Rice was raised in an Irish Catholic home and initially pictured herself as a priest or nun. Rice frequently wrote about her spiritual journey. She declared that she no longer believed in Christianity in 2010, saying, “I refuse to believe in anti-gay.” I refuse to be antifeminist. I will not be against artificial birth control.”
“I believed that differences and quarrels among Christians did not matter to the individual. I just wanted to live my life and keep out of it. Rice said that he realized it was not an easy task. “I realized that I would lose my mind if I didn’t make this declaration.”
Rice was married to Stan Rice in 1961. Rice and Stan lived in Haight-Ashbury, 1960s San Francisco. Rice called herself a “square” and she wrote at San Francisco State University. They had two children together: Christopher and Michelle. Michelle died from leukemia in 1972 at the age of 5.

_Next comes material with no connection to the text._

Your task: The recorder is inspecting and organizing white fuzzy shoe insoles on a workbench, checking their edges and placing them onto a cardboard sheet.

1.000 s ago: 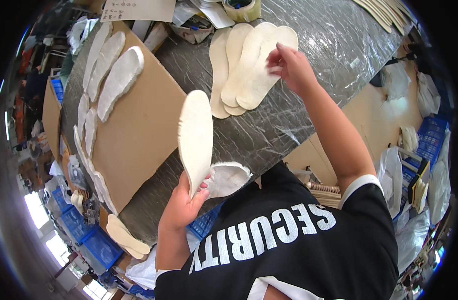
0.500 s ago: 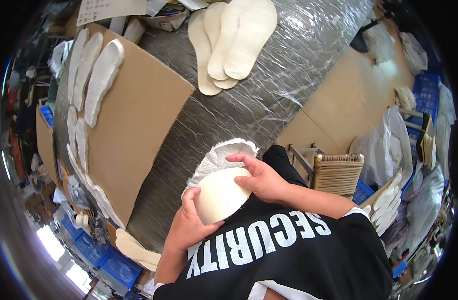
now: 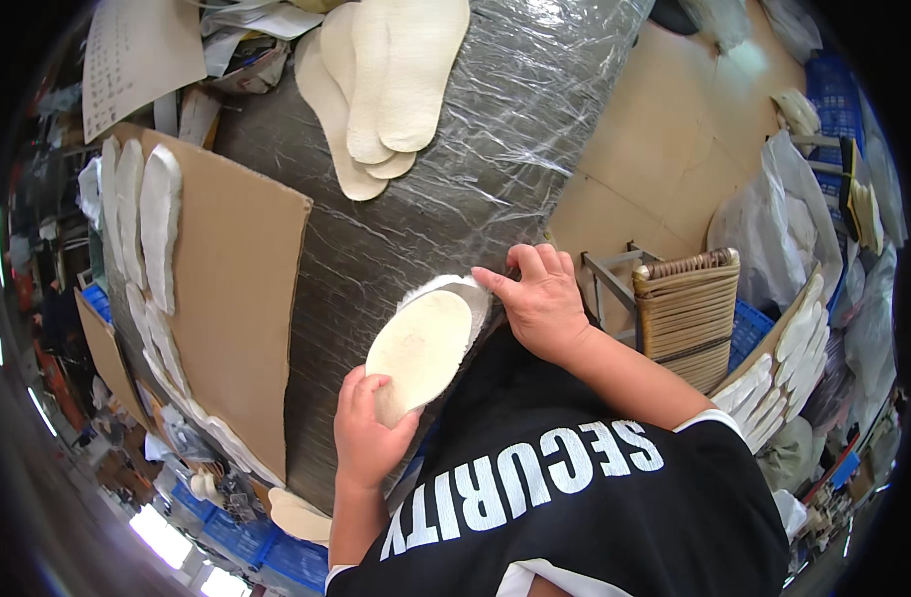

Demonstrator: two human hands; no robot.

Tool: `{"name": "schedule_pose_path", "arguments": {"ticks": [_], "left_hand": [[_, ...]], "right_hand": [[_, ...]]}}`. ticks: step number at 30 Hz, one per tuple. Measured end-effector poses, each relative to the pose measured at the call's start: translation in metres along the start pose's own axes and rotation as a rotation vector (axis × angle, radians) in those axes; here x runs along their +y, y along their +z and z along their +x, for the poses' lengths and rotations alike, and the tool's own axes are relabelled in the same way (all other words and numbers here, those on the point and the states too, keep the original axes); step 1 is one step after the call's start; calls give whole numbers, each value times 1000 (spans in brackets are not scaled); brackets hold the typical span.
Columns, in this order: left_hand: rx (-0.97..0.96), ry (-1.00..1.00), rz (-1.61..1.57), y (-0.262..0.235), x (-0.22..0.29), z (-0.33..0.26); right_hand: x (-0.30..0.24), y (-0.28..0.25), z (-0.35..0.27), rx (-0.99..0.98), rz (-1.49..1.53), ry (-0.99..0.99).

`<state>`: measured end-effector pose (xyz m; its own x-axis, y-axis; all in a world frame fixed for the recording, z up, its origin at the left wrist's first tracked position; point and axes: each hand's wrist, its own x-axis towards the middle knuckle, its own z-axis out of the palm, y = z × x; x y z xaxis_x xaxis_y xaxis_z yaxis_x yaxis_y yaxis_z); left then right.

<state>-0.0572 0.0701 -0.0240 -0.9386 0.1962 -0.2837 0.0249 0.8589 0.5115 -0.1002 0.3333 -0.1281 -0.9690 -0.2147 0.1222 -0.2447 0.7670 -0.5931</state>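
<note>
My left hand (image 3: 374, 428) grips the near end of a cream insole (image 3: 420, 343), thumb on top and fingers around its left side. Beneath that insole lies a white fleece insole (image 3: 465, 291); its fluffy far rim and part of its right side stick out. At that rim, my right hand (image 3: 545, 298) has its fingers curled and pinches the fleece edge. The two layers sit at the table's near side, in front of my body. How far the fleece piece reaches under the cream one is hidden.
Farther off, several cream insoles (image 3: 401, 80) overlap on the plastic-covered table (image 3: 495, 109). A cardboard sheet (image 3: 231, 259) at left carries white fleece insoles (image 3: 160, 229) along its edge. On the right stand a wicker-backed chair (image 3: 686, 313) and another board of white insoles (image 3: 789, 363).
The cream insole, bent between both hands before, now lies flatter over the fleece one. My right hand has let go of it and moved to the fleece's far rim. The view has shifted.
</note>
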Motion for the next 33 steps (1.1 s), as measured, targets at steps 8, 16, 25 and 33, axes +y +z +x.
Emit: {"name": "schedule_pose_path", "arguments": {"ticks": [8, 16, 25, 33], "left_hand": [[29, 41, 30, 13, -6, 5], [54, -83, -53, 23, -16, -2], [76, -53, -41, 26, -13, -4], [66, 68, 60, 27, -9, 9]], "right_hand": [[-12, 5, 12, 104, 187, 118], [-1, 22, 16, 153, 132, 88], [9, 30, 8, 242, 238, 28], [15, 30, 8, 289, 295, -24]]}}
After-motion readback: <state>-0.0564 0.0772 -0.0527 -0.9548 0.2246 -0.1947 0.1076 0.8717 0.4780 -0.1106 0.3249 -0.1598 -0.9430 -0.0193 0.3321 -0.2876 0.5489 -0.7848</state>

Rice’s “Interview with the Vampire” was written while she was grieving Michelle’s passing. It turned one of her short stories into an entire book. Rice traces her fascination with vampires to the 1934 film “Dracula’s Daughter”, which she first saw as a child.
Rice stated to the Daily Beast that he “never forgot” about the film in 2016. “That was always what I thought vampires were, earthlings with heightened senses and a doomed appreciation for life.

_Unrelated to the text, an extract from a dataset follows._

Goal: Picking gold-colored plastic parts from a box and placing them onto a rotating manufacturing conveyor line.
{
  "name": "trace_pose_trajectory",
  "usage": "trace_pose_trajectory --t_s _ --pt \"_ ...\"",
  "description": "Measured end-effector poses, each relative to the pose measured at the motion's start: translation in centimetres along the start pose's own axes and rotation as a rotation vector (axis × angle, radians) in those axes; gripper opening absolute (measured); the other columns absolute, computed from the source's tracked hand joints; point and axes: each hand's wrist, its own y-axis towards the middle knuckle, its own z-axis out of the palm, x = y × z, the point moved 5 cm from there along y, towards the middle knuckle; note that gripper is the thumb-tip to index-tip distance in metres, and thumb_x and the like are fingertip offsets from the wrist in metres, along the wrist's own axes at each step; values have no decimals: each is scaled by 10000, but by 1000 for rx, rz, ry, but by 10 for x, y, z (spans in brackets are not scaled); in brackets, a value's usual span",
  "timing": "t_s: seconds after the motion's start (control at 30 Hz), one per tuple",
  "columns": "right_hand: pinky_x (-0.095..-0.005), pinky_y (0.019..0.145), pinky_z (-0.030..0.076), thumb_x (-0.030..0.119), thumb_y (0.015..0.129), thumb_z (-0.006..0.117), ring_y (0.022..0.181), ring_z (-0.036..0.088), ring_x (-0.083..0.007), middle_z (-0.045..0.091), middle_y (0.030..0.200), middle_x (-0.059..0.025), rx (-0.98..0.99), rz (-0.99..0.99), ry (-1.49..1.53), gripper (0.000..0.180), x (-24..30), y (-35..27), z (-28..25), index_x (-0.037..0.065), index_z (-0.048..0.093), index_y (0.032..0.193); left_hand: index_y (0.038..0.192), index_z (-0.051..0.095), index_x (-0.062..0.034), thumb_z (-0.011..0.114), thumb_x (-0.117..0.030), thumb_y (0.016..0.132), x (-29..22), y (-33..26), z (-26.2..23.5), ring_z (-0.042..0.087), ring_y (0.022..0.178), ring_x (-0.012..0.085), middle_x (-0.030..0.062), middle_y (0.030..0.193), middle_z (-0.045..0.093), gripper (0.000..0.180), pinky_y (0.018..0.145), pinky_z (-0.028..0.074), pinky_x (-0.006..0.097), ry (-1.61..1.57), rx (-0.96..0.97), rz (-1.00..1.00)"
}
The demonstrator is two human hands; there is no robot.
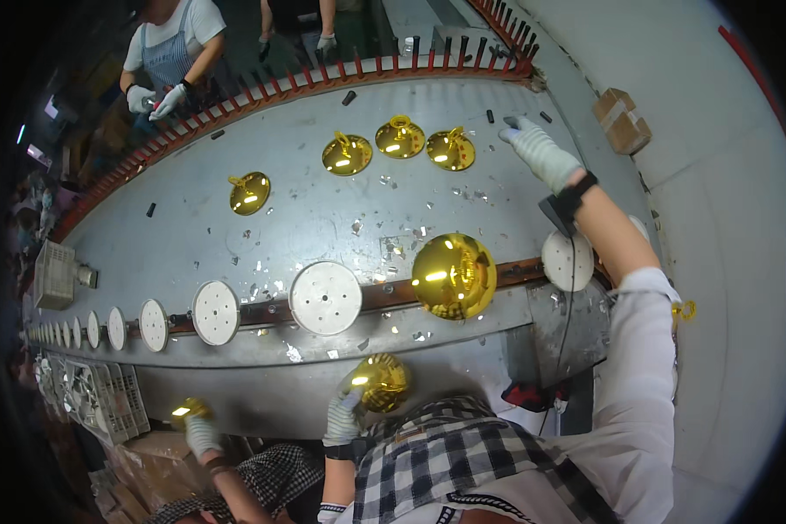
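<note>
Along a grey metal desk (297, 210), the left hand (344, 417) is gripping a gold metallic dome (388, 382); far right, the right hand (540, 153) is hovering, fingers parted.

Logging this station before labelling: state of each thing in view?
Left hand, gripping a small gold dome
Right hand, open above the table, nothing visible in it
Large gold dome, resting in the row of discs
White disc next to it on the left, bare
Four gold lids, lying on the table, loops up
Pegs, standing along the far edge
Cardboard box, looks shut
</note>
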Motion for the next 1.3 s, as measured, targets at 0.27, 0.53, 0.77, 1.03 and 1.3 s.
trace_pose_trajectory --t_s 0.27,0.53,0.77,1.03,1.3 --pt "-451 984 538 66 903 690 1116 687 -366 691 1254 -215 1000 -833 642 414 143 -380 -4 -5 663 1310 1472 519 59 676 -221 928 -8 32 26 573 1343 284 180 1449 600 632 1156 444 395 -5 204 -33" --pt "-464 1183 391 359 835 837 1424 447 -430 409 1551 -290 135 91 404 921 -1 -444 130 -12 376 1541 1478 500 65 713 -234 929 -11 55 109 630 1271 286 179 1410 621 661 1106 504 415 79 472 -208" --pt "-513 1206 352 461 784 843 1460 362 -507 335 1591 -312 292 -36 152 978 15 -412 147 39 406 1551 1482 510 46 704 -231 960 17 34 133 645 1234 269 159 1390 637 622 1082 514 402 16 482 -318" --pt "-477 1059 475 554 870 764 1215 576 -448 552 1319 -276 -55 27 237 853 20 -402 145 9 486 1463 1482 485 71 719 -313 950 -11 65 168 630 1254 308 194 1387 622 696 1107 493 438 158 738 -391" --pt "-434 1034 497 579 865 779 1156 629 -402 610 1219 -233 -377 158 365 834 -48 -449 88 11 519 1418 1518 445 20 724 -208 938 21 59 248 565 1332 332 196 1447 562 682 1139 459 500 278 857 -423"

Rice initially had difficulty getting the book published. However, “Interview With a Vampire”, especially in paperback, was a huge success. Rice didn’t immediately expand the story. She followed it up with a pair historical novels and three erotic books, all written under the pseudonym A. N. Roquelaure. In 1985 she published “The Vampire Lestat”, a story about her “Interview With a Vampire”. This was the first of a series that she would continue to publish, right up to 2018’s “Blood Communion – A Tale of Prince Lestat”.

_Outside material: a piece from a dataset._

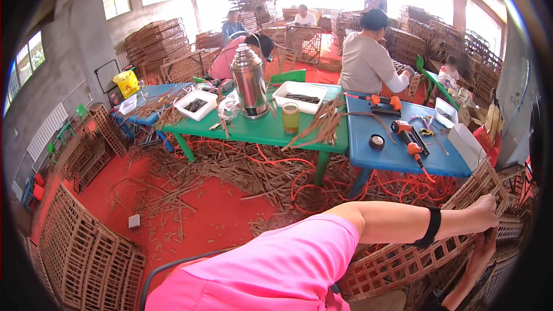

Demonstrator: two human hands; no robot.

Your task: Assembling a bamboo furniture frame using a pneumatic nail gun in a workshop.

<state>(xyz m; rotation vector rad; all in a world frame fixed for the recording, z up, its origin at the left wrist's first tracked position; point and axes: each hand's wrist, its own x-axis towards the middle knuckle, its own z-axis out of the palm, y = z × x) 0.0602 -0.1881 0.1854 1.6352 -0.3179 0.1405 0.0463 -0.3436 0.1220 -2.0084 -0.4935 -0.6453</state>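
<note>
Left hand [484,207] fingers clenched on top edge of lattice panel [403,262]; right hand [481,253] grip cannot be told; red floor [219,213] open leftward.

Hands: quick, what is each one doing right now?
Left hand: closed on the top edge of the wooden lattice panel.
Right hand: at the same panel's edge, mostly hidden; grip cannot be told.

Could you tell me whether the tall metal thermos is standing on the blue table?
No, the metal thermos stands upright on the green table, while the blue table beside it carries orange power tools.
</note>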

Some critics only saw cheap eroticism in Rice’s “Vampire Chronicles”. Others, including millions of readers, saw the most important interpretation of vampires since Bram Stoker.
Let me tell you why these books were so popular. Rice’s memoir reveals that Rice was the one who wrote them. Her auditory and visual experiences were key to their prose. I am terrible at reading. My mind is filled with these visual and auditory lessons, and I write five times faster than what I read.
Victoria Wilson, Rice’s long-time editor, described her as a “fierce storyteller who wrote big, lived quietly, imagined worlds on an enormous scale”
Wilson stated that Wilson “evoked the emotions of an age long before they existed,” in a statement. Wilson said that Wilson was a prolific writer who was decades ahead her time.
Her family confirmed that Rice will be buried in a private ceremony at a New Orleans family mausoleum. New Orleans will host a public celebration next year. “Ramses the Damned, The Reign of Osiris,” which Rice co-authored with Christopher, will be published in February.